She recalled this defeat now as she swilled wine round her glass. ‘They say red wine’s got Resveratrol in it.’

‘What the hell is Resveratrol?’

‘It’s supposed to be anti-aging. God knows I shall need it if Thomas is going to go on like this.’

‘It’s likely to get worse. This year they’re doing The Easter story.’

‘What’s wrong with that?’

‘It’s the whole shebang, leading up to the crucifixion.’

‘A bit of leap from chicks and Easter eggs.’

‘It’s this new head master. He’s mad keen on them getting to know about Jesus. I told you this would happen if we sent them to a church school.’

The Stilsons, like many ambitious parents, had elected to send their children to St Katherine’s, the Church of England Ofsted ‘Outstanding’ primary school, which was the feed to St Stephen’s the, even more ‘outstanding’, Church of England comprehensive, an establishment much sought after because of its unusually high Oxbridge results. Millie had advanced painlessly through St Kats, taking active parts in the school assemblies and even reading a lesson at the end-of-year service, before moving to the comprehensive. The Stilson parents, who were staunchly atheist – though Cherry veered somewhat towards Buddhism, which, after all, didn’t hold with God – had swallowed their  principles for the higher cause of their children’s education. And since the arrival of the new and zealous headmaster at St Katherine’s, they had even begun to attend church, to avoid arousing any suspicion of a lack of commitment. A neighbour’s child’s future at St Stephen’s had been put in jeopardy by his parents’ desultory church attendance. It was rumoured that the father been summoned to the school and quizzed by the new head on the doctrine of atonement.

But so far, unless you counted the lengthy assemblies, the  religious material had seemed blessedly thin. True, Baby Jesus was evoked at Christmas, as were the Virgin Mary, the Angel Gabriel, the heavenly choirs and the faithful shepherds but these had a wide popular following, and indeed commercial, sanction. The Crucifixion was another matter.

‘It’s that new head,’ Mark said again.

‘You’ve already said that.’

‘Well, it is. This is what happens when you forget your principles.’

Mark and Cherry had met at a peace rally as students. Over time, a lofty ethical position had somewhat abated and other, more self-regarding, goals had insinuated their  world view.

‘Has Tom said what he’s supposed to be?’

‘Apparently a Roman soldier. He has to stand by while Jesus is talking to Pontius Pilate and then he has to drag Jesus off.’

‘To be killed?’

‘I s’pose. That’s how the story goes, isn’t it?’
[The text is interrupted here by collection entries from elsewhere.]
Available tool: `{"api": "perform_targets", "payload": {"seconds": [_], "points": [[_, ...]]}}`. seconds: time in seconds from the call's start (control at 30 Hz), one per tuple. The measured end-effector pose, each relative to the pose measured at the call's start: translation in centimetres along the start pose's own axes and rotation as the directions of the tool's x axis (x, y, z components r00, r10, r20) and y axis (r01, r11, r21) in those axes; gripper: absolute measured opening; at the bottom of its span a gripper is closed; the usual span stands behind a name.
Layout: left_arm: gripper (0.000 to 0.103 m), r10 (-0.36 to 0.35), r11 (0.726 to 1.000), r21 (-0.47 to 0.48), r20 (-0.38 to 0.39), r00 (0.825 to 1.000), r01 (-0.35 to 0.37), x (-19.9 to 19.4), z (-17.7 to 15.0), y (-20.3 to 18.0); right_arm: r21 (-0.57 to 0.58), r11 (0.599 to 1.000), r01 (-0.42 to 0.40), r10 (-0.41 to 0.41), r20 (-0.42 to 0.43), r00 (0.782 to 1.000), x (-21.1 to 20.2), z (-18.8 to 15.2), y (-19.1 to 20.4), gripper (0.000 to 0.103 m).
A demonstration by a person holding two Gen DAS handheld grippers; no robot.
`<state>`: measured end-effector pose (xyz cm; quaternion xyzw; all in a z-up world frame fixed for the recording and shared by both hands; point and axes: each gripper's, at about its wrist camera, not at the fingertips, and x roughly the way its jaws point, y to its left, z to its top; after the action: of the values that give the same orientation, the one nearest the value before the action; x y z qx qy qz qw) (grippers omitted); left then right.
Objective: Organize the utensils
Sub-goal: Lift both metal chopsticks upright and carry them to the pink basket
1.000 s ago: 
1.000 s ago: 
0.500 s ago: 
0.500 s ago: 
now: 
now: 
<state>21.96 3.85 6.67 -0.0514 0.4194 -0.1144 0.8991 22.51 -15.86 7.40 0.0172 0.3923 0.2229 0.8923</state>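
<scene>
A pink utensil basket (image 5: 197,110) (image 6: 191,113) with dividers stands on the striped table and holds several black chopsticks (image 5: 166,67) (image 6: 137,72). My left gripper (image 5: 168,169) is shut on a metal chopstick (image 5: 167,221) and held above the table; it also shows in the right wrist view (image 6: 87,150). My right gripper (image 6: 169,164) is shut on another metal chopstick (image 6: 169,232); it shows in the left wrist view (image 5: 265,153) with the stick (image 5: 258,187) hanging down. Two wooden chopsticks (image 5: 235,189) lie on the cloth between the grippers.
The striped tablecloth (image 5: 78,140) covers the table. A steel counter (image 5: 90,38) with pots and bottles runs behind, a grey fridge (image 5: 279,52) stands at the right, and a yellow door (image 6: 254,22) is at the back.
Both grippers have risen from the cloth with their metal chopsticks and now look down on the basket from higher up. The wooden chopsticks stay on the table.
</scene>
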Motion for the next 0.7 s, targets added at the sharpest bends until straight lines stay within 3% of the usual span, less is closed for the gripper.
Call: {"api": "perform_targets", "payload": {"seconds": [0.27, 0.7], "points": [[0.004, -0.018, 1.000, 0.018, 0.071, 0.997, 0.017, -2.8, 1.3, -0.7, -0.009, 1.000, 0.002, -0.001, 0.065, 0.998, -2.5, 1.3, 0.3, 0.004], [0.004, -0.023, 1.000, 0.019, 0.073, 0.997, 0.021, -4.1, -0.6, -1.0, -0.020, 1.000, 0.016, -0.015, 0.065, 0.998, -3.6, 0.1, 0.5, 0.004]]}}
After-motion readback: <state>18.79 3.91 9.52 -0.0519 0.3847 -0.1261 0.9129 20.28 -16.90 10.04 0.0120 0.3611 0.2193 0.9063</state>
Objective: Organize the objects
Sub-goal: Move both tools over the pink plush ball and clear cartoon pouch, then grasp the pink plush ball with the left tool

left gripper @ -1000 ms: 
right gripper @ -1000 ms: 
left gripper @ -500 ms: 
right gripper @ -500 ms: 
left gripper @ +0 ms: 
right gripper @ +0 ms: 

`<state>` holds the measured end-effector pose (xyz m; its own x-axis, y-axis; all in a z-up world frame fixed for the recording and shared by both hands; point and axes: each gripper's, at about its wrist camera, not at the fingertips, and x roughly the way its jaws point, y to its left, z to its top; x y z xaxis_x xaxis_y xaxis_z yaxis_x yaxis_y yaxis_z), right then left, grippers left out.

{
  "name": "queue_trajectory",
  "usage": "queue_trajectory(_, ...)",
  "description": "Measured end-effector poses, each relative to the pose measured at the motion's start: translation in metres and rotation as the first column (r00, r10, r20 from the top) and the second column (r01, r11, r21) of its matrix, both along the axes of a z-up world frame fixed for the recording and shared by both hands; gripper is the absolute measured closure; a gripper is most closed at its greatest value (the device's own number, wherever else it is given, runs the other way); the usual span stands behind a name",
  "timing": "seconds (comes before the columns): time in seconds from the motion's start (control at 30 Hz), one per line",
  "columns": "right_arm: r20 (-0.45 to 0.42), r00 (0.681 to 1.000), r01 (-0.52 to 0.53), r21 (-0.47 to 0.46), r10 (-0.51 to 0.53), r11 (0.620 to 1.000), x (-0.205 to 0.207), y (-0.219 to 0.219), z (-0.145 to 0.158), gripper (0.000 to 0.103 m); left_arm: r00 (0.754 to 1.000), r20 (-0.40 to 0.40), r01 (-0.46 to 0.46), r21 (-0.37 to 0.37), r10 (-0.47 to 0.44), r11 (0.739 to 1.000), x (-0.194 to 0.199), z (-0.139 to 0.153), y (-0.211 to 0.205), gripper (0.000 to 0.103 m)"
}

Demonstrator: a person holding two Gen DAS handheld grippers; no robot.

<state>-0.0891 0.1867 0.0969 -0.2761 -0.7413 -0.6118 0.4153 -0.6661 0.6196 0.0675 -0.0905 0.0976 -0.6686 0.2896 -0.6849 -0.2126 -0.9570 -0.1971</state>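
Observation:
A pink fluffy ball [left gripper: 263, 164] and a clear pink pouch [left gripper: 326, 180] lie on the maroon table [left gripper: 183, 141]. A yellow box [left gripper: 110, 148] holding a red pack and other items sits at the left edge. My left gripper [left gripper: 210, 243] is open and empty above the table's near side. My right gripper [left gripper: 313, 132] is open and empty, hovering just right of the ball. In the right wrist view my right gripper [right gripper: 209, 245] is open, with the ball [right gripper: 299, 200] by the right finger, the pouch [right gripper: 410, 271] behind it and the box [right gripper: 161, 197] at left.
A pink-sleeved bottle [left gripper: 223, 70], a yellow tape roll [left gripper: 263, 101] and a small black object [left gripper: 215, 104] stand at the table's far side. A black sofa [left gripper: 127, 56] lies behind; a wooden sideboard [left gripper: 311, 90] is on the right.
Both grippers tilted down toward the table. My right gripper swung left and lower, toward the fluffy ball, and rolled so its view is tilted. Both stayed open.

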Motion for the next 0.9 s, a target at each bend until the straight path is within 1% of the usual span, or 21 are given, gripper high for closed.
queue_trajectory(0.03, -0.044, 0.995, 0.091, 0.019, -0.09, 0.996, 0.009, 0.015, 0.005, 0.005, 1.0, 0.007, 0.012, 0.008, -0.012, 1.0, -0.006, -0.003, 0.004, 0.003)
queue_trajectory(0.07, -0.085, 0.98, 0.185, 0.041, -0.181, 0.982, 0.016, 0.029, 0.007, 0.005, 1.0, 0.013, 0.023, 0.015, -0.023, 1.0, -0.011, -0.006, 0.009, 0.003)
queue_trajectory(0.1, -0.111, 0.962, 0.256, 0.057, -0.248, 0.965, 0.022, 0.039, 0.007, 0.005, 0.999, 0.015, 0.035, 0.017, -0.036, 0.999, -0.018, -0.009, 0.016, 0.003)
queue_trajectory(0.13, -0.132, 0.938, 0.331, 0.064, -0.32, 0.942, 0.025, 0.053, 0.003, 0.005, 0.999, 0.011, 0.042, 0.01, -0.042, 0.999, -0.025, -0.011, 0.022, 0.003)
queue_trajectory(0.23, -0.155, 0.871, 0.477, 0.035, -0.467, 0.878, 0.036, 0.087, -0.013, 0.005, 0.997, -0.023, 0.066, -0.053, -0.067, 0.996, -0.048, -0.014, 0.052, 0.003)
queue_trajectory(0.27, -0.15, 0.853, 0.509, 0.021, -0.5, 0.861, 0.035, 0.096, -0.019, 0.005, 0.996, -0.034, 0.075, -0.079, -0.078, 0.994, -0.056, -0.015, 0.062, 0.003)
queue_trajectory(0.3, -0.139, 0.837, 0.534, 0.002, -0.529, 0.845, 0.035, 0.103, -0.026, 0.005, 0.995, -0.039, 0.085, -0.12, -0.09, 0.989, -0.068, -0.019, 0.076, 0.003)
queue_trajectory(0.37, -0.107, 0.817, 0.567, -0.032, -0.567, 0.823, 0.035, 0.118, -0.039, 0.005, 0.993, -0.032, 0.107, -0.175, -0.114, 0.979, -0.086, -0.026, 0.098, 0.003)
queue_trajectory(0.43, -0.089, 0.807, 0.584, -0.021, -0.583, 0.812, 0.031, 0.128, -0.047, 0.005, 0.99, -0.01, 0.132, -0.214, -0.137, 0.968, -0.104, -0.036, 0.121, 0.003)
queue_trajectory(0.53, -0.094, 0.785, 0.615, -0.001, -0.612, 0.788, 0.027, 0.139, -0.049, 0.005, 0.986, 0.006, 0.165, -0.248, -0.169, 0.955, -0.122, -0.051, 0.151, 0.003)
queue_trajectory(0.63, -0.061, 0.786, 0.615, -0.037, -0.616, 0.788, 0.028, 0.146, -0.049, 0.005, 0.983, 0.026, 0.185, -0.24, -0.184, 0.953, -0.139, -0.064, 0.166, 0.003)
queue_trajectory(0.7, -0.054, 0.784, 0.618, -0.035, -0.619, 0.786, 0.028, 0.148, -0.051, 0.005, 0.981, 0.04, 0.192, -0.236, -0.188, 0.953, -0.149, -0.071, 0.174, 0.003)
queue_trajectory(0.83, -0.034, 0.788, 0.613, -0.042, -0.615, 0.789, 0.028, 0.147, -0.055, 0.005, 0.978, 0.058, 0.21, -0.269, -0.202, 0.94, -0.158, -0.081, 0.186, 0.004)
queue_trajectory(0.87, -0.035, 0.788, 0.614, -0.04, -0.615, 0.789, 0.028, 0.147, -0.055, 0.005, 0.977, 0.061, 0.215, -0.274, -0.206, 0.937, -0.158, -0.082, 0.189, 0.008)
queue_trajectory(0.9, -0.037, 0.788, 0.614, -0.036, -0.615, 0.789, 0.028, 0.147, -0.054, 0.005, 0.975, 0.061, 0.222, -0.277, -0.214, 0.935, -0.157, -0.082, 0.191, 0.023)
‘That’s appalling. I mean for God’s sake they’re only seven, eight at most. We should complain.’

‘But we can’t, can we? I mean the Crucifixion is kind of the whole point of the thing, isn’t it? It’s like saying we don’t believe. And…’ No need to spell out the consequences of a fall from grace in the eyes of the St Katherine’s head.

‘So what are we going to do?’ his wife asked. ‘We can’t make him. And it’s going to look odd if he’s ill again at Easter. Is there any more wine?’

‘It’s finished. D’you want mineral water?’

‘Only if you can work a miracle,’ Cherry said glumly.

Nothing was said about The Easter Story the following morning and to the Stilsons surprise Thomas offered no objections to going to school. He chatted to his father on the way, in the slightly patronising tone that he adopted when conversing with his parents, but Mark was so relieved to have him out of the house that he accepted the role of inferior ungrudgingly.

‘How did it go?’ Cherry asked that evening. Thomas was upstairs in the bath where he was testing out the latest model of his nuclear submarine.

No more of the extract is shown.